PipelineAnalyzer implements AnalyzerOptions
Pipeline analyzer — runs an **ordered** chain of sub-analyzers, each fed the output of the previous one. It is the typed way to compose analyzers the server otherwise only exposes individually ({@see NormAnalyzer}, {@see NgramAnalyzer}, {@see StemAnalyzer}, …); without it, the only escape hatch was an untyped `new RawAnalyzer( 'pipeline' , … )`.
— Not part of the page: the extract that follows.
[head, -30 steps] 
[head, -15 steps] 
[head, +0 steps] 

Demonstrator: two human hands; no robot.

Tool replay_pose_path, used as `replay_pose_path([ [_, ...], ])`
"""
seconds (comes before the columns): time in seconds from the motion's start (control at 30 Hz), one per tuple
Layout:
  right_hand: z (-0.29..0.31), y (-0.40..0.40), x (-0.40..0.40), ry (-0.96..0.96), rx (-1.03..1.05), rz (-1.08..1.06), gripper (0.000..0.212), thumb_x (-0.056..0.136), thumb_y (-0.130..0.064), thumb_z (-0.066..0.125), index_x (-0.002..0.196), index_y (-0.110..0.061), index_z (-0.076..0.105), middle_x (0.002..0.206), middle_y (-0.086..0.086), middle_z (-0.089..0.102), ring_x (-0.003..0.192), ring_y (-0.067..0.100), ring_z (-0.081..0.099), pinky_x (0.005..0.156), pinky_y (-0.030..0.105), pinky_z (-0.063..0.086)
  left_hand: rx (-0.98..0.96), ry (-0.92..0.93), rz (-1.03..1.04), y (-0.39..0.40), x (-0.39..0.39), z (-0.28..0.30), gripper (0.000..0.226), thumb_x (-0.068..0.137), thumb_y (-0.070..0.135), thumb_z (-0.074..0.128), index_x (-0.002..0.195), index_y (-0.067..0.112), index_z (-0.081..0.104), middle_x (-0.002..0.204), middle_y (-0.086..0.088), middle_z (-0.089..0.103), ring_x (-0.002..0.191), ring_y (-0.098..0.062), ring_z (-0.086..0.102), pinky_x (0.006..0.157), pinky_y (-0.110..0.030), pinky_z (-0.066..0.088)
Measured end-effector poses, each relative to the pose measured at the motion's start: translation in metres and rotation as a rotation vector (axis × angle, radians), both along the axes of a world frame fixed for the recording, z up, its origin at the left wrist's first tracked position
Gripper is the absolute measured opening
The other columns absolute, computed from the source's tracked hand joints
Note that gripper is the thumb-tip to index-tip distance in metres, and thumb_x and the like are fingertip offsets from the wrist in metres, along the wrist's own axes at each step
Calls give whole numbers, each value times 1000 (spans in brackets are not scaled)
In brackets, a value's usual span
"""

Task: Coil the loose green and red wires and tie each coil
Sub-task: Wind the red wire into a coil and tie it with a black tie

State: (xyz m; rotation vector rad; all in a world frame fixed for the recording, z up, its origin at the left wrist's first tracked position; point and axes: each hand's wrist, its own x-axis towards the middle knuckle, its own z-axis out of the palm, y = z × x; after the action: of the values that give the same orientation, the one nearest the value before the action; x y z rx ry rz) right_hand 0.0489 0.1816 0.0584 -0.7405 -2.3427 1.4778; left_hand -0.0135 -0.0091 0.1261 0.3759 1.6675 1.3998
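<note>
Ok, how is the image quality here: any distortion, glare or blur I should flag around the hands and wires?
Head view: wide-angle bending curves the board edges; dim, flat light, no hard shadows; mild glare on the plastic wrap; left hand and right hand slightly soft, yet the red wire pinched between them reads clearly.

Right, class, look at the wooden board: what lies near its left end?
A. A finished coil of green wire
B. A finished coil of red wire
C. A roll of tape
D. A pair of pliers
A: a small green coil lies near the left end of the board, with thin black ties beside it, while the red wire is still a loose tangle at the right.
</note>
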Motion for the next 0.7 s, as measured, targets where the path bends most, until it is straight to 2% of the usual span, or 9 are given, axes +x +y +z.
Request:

Why it matters — case-/accent-insensitive autocomplete. A standalone
ngram analyzer normalises neither case nor accents: indexing a
field stored in upper case ("L'ABSIE", "ANGLET") yields upper-case
n-grams, while a user typing l'ab in lower case produces lower-case
n-grams — the two token streams never meet and the autocomplete silently
matches nothing. ArangoDB offers no per-type "normalise first" switch on
ngram; the clean fix is a pipeline that runs a NormAnalyzer
(lower-case + accent fold) before the NgramAnalyzer, so both the
indexed values and the query are folded to the same form before the split.
The order of $pipeline is significant — norm must come before
ngram, never the reverse.
Example — the norm → ngram autocomplete pipeline:
use oihana\arango\clients\analyzer\NgramAnalyzer ;
use oihana\arango\clients\analyzer\NormAnalyzer ;
use oihana\arango\clients\analyzer\PipelineAnalyzer ;
use oihana\arango\clients\analyzer\enums\AnalyzerFeature ;
$db->createAnalyzer
(
'autocomplete' ,
new PipelineAnalyzer
([
new NormAnalyzer ( locale : 'fr' , case : 'lower' , accent : false ) , // 1. fold case + accents
new NgramAnalyzer( min : 3 , max : 5 , preserveOriginal : true ) , // 2. then split
]) ,
[
AnalyzerFeature::FREQUENCY ,
AnalyzerFeature::POSITION ,
] ,
) ;
Tags
Table of Contents
Interfaces
- AnalyzerOptions
- Common contract for every analyzer definition consumable by {@see \oihana\arango\clients\Database::createAnalyzer()} and {@see Analyzer::create()}.
Properties
- $pipeline : array<string|int, mixed>
Methods
- __construct() : mixed
- toArray() : array<string, mixed>
- Returns the `{ type, properties }` fragment of a `POST /_api/analyzer` body corresponding to this analyzer definition.
Properties
$pipeline
public
array<string|int, mixed>
$pipeline
Methods
__construct()
public
__construct(array<int, AnalyzerOptions> $pipeline) : mixed
Parameters
- $pipeline : array<int, AnalyzerOptions>
-
The ordered chain of sub-analyzers; each member is itself an AnalyzerOptions value object, run in declaration order (e.g.
[ new NormAnalyzer(…) , new NgramAnalyzer(…) ]).
Tags
toArray()
Returns the `{ type, properties }` fragment of a `POST /_api/analyzer` body corresponding to this analyzer definition.
public
toArray() : array<string, mixed>